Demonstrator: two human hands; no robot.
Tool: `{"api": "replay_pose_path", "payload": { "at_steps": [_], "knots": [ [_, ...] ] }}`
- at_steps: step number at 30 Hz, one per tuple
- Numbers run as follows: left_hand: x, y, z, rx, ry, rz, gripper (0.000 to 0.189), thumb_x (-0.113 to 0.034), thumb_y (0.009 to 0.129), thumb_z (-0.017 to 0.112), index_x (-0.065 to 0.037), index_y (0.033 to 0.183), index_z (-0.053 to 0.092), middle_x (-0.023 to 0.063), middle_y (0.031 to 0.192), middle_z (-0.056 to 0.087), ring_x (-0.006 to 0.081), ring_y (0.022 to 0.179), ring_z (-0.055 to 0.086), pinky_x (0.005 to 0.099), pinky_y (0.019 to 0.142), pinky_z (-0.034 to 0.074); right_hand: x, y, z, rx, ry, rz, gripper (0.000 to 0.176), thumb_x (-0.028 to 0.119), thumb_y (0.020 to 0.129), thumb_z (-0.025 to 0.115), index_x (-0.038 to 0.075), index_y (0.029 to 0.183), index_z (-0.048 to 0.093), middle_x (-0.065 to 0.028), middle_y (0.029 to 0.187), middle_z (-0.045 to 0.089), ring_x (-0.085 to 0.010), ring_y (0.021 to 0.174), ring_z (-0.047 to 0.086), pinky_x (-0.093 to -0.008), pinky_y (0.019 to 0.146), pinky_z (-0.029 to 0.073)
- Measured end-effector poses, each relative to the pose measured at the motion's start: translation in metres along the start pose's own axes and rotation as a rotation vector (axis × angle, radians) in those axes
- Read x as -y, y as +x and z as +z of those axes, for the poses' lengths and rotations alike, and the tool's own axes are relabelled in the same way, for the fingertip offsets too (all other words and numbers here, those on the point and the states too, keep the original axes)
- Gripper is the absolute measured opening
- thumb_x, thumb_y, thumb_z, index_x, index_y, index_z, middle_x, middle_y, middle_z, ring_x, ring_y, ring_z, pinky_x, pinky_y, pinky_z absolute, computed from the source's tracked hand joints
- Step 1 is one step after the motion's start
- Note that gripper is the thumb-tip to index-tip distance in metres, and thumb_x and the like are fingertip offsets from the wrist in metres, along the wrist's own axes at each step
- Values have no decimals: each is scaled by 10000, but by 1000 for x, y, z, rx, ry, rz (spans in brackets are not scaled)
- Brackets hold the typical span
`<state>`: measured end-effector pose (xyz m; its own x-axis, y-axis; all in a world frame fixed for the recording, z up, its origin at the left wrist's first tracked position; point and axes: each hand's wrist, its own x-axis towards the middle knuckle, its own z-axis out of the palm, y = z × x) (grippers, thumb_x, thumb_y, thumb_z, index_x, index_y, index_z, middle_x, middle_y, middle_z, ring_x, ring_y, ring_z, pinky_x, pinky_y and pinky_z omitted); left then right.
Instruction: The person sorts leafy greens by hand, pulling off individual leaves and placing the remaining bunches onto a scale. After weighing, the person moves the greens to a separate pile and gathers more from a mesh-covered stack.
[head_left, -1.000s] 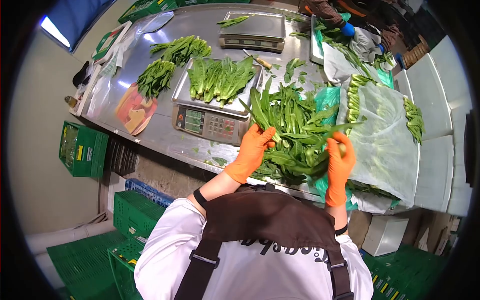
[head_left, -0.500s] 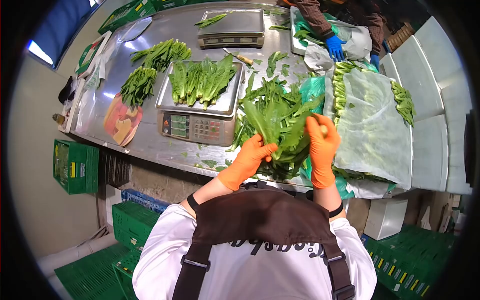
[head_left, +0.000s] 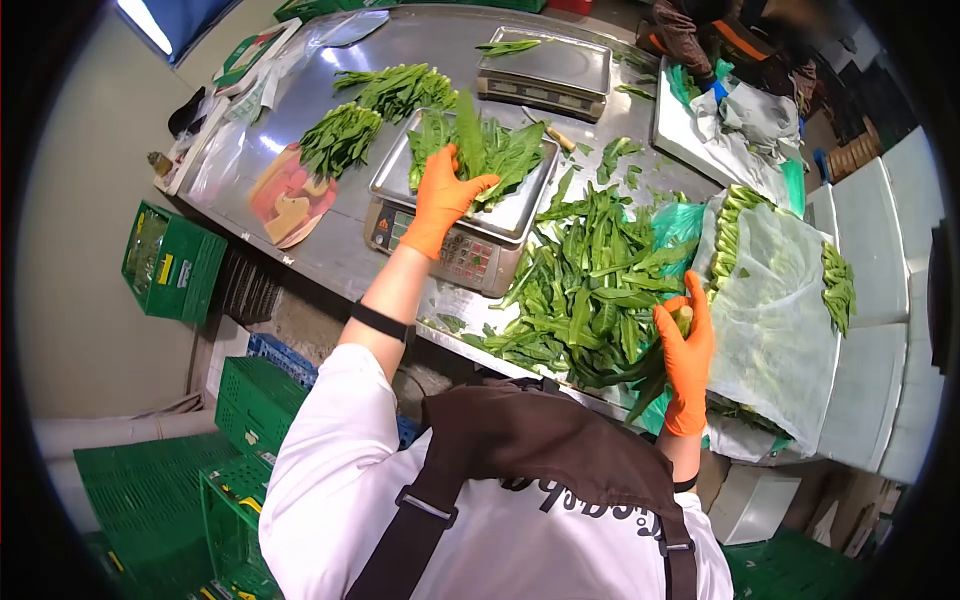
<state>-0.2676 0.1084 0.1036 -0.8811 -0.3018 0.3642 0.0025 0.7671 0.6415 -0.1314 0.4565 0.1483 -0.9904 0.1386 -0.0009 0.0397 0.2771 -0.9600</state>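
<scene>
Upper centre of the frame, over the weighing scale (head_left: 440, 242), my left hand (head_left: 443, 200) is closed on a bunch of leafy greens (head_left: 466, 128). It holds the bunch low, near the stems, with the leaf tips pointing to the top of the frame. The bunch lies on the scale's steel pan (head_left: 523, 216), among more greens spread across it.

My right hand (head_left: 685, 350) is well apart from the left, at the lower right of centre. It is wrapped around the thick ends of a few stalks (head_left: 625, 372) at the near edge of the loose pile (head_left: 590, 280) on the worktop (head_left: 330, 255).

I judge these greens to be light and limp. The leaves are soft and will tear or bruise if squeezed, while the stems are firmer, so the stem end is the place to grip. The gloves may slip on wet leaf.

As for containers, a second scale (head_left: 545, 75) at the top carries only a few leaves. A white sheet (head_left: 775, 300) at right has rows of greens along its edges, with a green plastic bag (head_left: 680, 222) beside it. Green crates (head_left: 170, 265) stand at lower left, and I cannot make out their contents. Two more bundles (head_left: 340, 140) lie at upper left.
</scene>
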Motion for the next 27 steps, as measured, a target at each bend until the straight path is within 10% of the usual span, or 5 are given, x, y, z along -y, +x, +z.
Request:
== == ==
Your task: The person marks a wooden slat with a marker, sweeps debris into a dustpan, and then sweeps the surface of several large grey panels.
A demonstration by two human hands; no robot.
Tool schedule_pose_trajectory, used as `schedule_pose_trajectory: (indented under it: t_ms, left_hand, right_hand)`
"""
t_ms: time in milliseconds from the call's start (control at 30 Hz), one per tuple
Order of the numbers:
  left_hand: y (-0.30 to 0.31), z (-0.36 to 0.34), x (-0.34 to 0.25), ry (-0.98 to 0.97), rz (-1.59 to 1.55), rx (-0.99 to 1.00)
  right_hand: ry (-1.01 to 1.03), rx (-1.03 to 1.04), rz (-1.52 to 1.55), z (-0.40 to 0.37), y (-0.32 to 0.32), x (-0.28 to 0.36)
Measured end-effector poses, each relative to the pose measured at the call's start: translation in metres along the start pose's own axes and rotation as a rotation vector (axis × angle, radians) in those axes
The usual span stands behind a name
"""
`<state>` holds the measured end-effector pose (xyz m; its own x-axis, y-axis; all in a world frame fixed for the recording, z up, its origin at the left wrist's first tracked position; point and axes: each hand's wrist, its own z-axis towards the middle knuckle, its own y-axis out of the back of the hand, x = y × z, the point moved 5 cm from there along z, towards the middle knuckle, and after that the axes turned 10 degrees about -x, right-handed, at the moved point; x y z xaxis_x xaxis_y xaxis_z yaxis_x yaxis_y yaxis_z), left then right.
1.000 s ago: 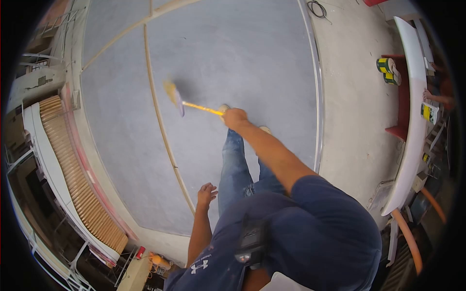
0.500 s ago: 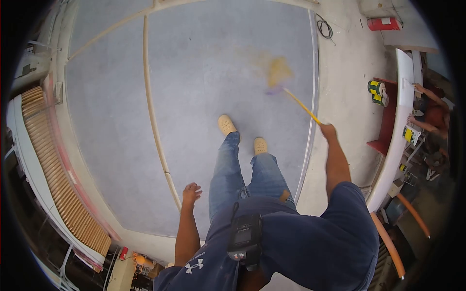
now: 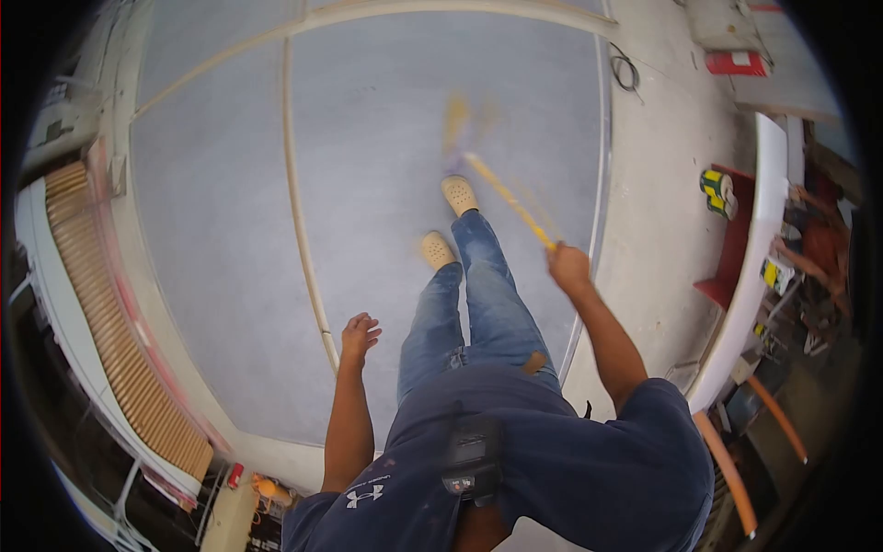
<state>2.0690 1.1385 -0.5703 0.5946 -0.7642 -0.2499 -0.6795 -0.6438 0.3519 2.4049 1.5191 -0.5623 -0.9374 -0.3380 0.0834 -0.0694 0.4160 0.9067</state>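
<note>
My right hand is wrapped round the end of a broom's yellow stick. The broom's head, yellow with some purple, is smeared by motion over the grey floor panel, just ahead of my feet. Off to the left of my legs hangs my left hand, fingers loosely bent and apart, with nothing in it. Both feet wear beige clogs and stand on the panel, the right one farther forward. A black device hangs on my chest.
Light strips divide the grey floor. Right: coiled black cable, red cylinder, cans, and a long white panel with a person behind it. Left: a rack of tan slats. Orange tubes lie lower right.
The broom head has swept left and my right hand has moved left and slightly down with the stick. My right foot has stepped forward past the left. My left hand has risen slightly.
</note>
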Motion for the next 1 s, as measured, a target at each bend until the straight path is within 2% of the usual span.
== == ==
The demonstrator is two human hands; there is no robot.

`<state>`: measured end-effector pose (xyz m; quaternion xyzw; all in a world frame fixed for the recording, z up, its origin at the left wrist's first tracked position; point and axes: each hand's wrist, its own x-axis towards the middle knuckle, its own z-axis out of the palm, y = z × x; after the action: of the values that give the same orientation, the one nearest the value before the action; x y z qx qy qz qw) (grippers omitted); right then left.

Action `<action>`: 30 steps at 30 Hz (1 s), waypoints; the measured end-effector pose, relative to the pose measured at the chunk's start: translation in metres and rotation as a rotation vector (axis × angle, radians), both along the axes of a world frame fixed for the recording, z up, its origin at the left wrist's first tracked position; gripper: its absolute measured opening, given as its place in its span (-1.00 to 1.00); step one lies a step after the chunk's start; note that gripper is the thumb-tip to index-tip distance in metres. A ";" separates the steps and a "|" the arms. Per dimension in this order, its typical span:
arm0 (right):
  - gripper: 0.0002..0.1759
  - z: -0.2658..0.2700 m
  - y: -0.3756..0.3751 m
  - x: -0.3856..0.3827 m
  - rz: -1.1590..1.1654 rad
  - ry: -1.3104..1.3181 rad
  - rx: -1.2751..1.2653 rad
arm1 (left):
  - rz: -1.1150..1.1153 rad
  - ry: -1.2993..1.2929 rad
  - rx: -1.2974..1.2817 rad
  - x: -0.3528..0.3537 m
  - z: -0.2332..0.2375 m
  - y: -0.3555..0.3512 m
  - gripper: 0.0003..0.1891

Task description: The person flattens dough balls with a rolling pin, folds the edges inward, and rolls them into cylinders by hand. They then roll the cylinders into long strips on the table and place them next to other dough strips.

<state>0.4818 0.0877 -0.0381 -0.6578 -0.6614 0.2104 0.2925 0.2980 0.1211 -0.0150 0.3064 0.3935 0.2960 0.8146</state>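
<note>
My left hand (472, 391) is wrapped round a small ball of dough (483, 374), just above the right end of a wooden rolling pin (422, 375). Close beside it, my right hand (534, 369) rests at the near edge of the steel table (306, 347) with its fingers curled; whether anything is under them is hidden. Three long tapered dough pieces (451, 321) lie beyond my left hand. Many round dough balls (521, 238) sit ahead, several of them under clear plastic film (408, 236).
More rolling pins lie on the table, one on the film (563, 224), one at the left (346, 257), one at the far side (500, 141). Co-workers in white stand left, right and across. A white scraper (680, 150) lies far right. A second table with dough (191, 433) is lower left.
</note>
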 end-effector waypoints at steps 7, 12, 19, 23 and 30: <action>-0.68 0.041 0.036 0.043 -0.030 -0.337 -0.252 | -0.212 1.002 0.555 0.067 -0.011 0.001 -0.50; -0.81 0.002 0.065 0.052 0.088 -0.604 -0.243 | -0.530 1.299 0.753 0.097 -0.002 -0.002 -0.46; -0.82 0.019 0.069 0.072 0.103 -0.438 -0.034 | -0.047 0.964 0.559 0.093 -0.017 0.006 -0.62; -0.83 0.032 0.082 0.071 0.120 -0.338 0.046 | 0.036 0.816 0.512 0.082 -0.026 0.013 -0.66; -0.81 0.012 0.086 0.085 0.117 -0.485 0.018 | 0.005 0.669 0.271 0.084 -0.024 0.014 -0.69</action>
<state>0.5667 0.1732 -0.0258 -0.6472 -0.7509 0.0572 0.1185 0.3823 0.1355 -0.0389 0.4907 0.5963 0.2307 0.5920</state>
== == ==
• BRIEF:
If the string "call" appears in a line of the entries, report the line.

• SOLUTION:
t_ms: time in milliseconds from the call's start (control at 30 Hz), one per tuple
Measured end-effector poses, each relative to the pose measured at the call's start: translation in metres along the start pose's own axes and rotation as a rotation vector (axis × angle, radians) in those axes

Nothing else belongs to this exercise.